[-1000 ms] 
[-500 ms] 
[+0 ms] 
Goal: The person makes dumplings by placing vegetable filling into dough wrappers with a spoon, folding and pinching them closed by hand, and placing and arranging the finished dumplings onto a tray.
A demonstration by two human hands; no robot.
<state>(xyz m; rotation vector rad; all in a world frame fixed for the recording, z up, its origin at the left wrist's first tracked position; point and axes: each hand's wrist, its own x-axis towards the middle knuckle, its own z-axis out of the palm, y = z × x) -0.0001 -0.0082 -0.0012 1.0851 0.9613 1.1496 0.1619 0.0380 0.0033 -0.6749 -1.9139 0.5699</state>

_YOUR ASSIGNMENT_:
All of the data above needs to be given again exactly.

_EXPECTED OUTPUT_:
[-1000 ms] 
[-500 ms] 
[+0 ms] 
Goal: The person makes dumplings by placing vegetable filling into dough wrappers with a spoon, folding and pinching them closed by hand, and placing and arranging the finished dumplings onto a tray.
A demonstration by two human hands; no robot.
<state>(xyz m; rotation vector rad; all in a world frame fixed for the recording, z up, its origin at the left wrist's first tracked position; point and axes: each hand's wrist, its own x-axis towards the middle knuckle, its own z-axis out of the palm, y = z × x) -0.0001 -0.0082 -0.0012 1.0851 0.9613 1.1496 0.1619 0.0380 0.0033 -0.6749 -1.9139 0.5699</state>

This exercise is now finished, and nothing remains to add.